> **EXERCISE GOAL**:
Quote exactly, and only, the lines from the one containing "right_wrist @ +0" through the end of the material below. Skip pictures.

> **DATA EXCERPT**:

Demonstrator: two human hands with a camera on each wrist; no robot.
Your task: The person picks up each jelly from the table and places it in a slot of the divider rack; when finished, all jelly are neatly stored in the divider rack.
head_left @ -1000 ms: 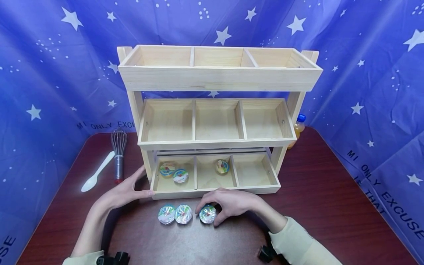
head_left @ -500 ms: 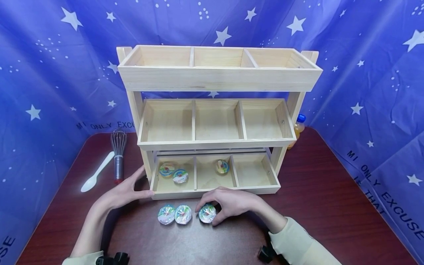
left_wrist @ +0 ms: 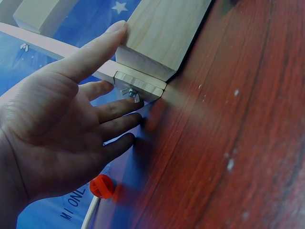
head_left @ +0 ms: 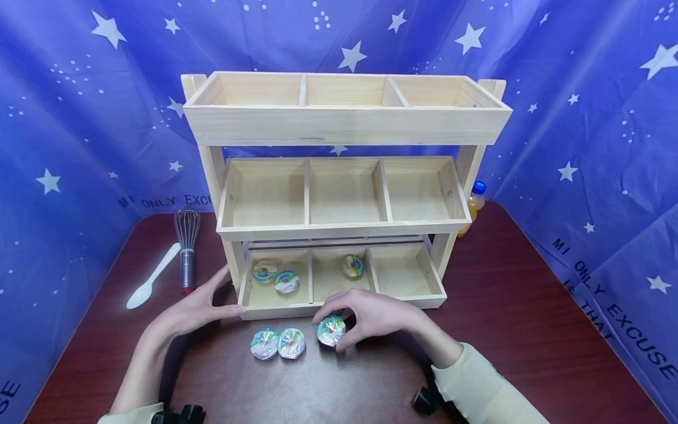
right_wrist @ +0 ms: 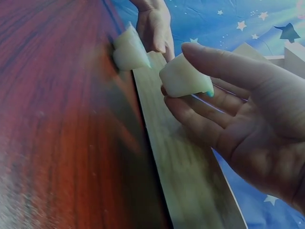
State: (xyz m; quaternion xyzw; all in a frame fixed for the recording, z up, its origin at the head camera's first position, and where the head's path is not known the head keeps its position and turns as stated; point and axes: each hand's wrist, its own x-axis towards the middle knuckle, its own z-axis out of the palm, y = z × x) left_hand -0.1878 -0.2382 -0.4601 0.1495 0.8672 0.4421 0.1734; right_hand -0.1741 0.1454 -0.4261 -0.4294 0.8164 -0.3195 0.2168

> **TASK ANSWER**:
right_wrist @ +0 ms: 
State: (xyz m; quaternion xyzw; all in a frame fixed for the recording, z up, its origin at the head camera's first position, and where the head's path is not known the head keeps its position and turns as stated; point and axes: each hand's wrist, its own x-axis towards the middle knuckle, its own z-axis out of the palm, y = z × x) left_hand -0.1878 -0.2382 -0.4601 0.1495 0.8672 0.4421 0.1734; right_hand -0.1741 0.1454 -0.4261 -0.4294 0.8164 -0.3195 0.2168

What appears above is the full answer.